Микель и Болос, как дети, играют в чет и нечет посреди незнакомой улицы: чет, нечет; раз, два, три. Но на кону было, кто из них добьет человека. Последним выстрелом капитана расстрельной команды. Раз, два, три – и выстрел достался бледному как смерть лейтенанту Франклину, а прапорщик Симон подумал: «Везет же мне, никогда больше на жизнь не буду жаловаться».
– Бедняга Жузеп-Мария.
– Да уж.
И они вновь замолчали, думая о том, что оба знают, что на самом деле Быка убил он, Болос, лучший друг. Когда мы вошли в комнату рядом с кухней, Бык отчаянными глазами глядел на дверь. В нас теплилась слабая надежда, что он уже умер, но нет, он моргнул и что-то хотел сказать. Глаза у меня наполнились слезами, и я еще успел встретить взгляд Болоса, а потом отвернулся. Я услышал выстрел лейтенанта – один сухой, не терпящий возражений выстрел. И когда прапорщик Симон накрывал лицо Быка, прежде чем тащить тело из комнаты, он увидел, что лейтенант Франклин нашел в себе достаточно сострадания, чтобы открыть ему рот и направить пулю, как святое причастие, прямо в память.
Ничего не могло быть омерзительнее. Они положили дважды казненное тело в багажник машины. И когда его глубокой ночью выбросили на свалке возле Гранольерса[69]

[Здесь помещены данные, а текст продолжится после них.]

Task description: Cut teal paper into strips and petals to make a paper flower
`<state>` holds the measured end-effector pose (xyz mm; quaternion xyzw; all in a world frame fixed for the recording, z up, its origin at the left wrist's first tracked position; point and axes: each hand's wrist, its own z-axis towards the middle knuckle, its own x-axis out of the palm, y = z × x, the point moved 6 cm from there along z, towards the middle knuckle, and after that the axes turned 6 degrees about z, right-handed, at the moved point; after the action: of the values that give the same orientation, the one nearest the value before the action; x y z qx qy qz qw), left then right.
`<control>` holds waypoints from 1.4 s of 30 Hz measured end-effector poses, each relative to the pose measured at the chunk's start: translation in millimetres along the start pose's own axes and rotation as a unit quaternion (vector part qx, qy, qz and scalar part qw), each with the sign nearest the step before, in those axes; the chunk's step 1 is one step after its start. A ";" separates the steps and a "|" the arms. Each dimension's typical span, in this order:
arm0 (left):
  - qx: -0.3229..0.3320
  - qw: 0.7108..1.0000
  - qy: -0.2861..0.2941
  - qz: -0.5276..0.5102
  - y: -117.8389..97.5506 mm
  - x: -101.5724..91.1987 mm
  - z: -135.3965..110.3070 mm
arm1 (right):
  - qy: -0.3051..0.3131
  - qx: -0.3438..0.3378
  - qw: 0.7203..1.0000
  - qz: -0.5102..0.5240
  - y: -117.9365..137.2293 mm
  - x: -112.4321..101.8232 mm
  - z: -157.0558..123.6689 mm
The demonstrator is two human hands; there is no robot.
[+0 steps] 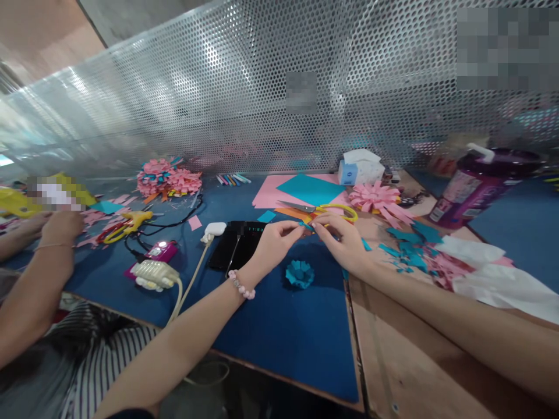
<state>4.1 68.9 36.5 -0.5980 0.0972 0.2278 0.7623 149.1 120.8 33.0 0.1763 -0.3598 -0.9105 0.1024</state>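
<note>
A small piece of blue paper [307,226] is pinched between the fingertips of my left hand [279,244] and my right hand [340,237], held a little above the table. Most of the piece is hidden by the fingers. Just below my hands, a blue paper flower [299,274] rests on the blue tabletop. Yellow-handled scissors [336,210] lie right behind my right hand, their blades pointing left. Close to my left wrist is a black phone [238,247], partly covered by that hand.
Pink sheets [267,194] with a blue sheet [310,189] lie behind. A tissue pack [360,169], a pink paper flower [378,201], blue scraps [410,247] and a purple cup [476,186] stand or lie right. A power strip [155,273] and a co-worker's arm [56,256] are left.
</note>
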 end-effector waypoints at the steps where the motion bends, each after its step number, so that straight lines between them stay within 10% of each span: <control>1: 0.004 1.000 -0.002 0.007 -0.8 -0.9 0.4 | 0.004 0.026 0.999 0.021 -4.3 1.0 0.0; 21: 0.056 0.996 0.002 0.066 -0.9 2.0 1.0 | 0.025 0.105 0.991 0.082 -12.5 6.2 -0.4; 42: 0.095 0.984 -0.004 0.147 -4.6 5.5 -4.5 | -0.001 0.015 0.999 -0.046 -1.7 6.8 -1.2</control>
<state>11.6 65.0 37.0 -0.5007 0.2023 0.3297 0.7744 143.2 119.2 29.4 0.1929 -0.3650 -0.9090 0.0575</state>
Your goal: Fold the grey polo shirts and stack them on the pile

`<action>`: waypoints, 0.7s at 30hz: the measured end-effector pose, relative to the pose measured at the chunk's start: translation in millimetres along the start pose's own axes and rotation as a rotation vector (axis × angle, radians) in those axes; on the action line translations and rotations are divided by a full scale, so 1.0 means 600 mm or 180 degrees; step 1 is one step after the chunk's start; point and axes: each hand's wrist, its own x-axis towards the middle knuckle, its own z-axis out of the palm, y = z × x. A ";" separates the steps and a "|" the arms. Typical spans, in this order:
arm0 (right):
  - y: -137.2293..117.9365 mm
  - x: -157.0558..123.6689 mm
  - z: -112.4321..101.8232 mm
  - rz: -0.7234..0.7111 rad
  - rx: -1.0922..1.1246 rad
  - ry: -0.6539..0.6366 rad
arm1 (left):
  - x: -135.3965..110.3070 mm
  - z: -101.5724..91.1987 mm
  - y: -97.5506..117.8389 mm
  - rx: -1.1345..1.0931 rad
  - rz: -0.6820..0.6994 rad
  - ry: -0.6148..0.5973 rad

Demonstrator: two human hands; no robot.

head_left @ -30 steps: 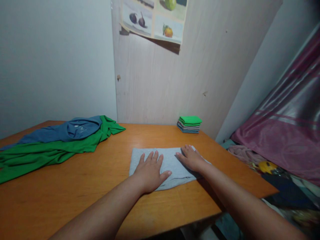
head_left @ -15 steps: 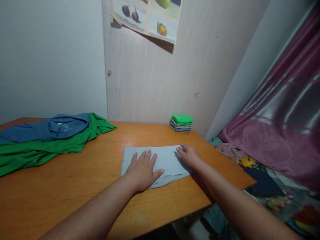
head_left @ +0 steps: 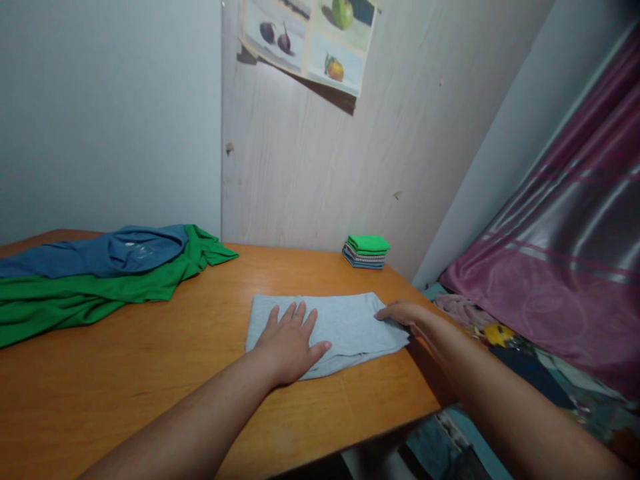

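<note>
A folded light grey garment (head_left: 345, 325) lies flat on the orange wooden table (head_left: 150, 373). My left hand (head_left: 287, 341) rests palm down on its left part, fingers spread. My right hand (head_left: 403, 312) is at the garment's right edge, fingers stretched toward the cloth and touching its border. Neither hand grips anything that I can see.
A small stack of folded cloths (head_left: 367, 251), green on top, stands at the table's back right by the wall. A green garment (head_left: 90, 293) with a blue one (head_left: 100, 250) on it lies at the left. Clothes and a maroon cloth (head_left: 560, 267) lie beyond the table's right edge.
My right hand has slid from the top of the grey garment out to its right edge. My left hand stays pressed on the cloth. The camera has shifted a little.
</note>
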 end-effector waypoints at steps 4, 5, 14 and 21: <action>-0.013 -0.003 -0.019 0.0113 0.0632 -0.0611 | -0.002 0.000 0.001 0.0021 0.0037 0.0017; -0.017 -0.004 -0.025 0.0106 0.0738 -0.0688 | -0.002 -0.001 0.002 0.0027 0.0035 -0.0003; -0.115 -0.053 -0.057 -0.0502 0.1563 -0.1249 | -0.006 -0.011 0.009 -0.0050 -0.0014 -0.0046; -0.186 -0.124 -0.007 -0.0985 0.1073 -0.1106 | -0.007 -0.012 0.010 -0.0140 -0.0021 -0.0033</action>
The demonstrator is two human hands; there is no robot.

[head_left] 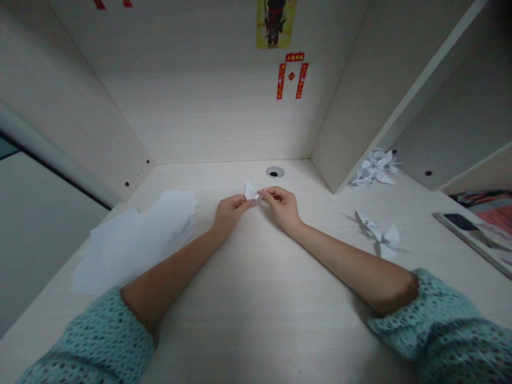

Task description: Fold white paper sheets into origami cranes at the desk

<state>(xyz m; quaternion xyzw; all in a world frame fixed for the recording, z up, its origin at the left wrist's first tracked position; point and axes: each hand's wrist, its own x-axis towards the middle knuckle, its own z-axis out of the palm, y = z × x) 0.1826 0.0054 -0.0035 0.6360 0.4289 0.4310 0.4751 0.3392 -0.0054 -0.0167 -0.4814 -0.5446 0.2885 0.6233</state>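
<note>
A small folded piece of white paper point(251, 191) was pinched between the two hands, which were brought together over the middle of the pale wooden desk point(256, 298). The left hand point(231, 210) was closed on its lower edge and the right hand point(282, 205) was clamped on its right corner by the fingertips, so that the paper was held just above the desk surface, in front of the round cable hole point(274, 172).

The grip was kept on very little paper, and a slip could be judged likely if the fingertips were pulled apart too briskly. A crease could be set crooked, since the piece was small and partly hidden by the fingers; its exact shape could not be told. A tear at the pinched corner could be caused by too hard a tug.

A loose stack of white sheets point(136, 240) lay near the left forearm and could be swept askew by the sleeve. Finished paper cranes point(378, 234) lay to the right, with more piled point(375, 168) in the shelf corner, well apart from the hands.
</note>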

в надежде, что вскоре труп кто-нибудь обнаружит, сообщит в полицию и та встревожится и поймет, что Партия – это не игрушки, они ощутили в сердце пустоту: бедняга Бык, совсем один, совсем мертвый, среди мусора.Дорога до гаража в Гинардо́[70]
, где им должны были поменять колеса и как следует вымыть машину, прошла в молчании. Я так и не смог перестать думать о мертвом теле этого человека, умершего от критики в затылок, то есть убитого тремя дрожащими и нерешительными выстрелами и оставленного просто так, в компании холода, звезд и крыс. Я запомнил это, и мне было больно, Жулия.4
– Капитан Саманта сказала мне, что ты ее обманываешь.
– Я? Да я же, когда прихожу к тебе, почти совсем ее не вижу.
– Она говорит, что ты тайком таскаешь мне шоколад, – настаивал дядя.
– Выдумывает! – отвечал Микель, кладя в ящик тумбочки две плитки шоколадной помадки и пряча их под желтую японскую бумагу для изготовления абиссинских львов.
– Вот и я о том же. Но она…
– У тебя что, живот в последнее время болит?
– Нет, не слишком, как обычно. Сержант – самая умная женщина во всей психушке.
– В клинике.
Дядя Маурисий не снизошел до того, чтобы скрестить шпаги с Микелем. Пока он не дожевал первую порцию шоколада, ему не хотелось дальше разговаривать. Он взял лист бумаги и стал глядеть вдаль. Пальцы его, сами по себе, с ловкостью, присущей дяде в той же мере, что и слепым, начали складывать бумагу, превращая ее в невероятного и неожиданного павиана с пышным задом. Когда все было готово, руки переместились к ночному столику, как будто в этом не было ничего особенного. В то самое мгновение самым главным в его жизни было даже не воспоминание, а реальность смерти его дяди, Маура Второго, Божественного. И на простыню скатилась слеза.
– Дядю убил я.
– Да ну, еще чего. – Но слеза была настоящая. Микель указал на павиана. – Эта обезьяна… Дядя, она просто великолепна.
– Его убил я. Он умер потому, что прочел то, что было написано в той тетради.
– Что это еще за тетрадь?
– Там была одна история. Размышления…
Тут дядя нервно скомкал бумагу, которая начинала было принимать форму лошади, и оставил ее на простыне. На взгляд Микеля, она превратилась в неузнаваемый комок, напомнивший ему рабов Микеланджело, с болью возникающих из камня, крича и требуя, чтобы им была дана возможность жить.
– Я, наверное, не в том порядке должен рассказывать.
– Дядя, если ты не хочешь рассказывать, то давай не будем об этом говорить.
– Нет, я хочу тебе рассказать. – Он решительно указал на стул. – Садись.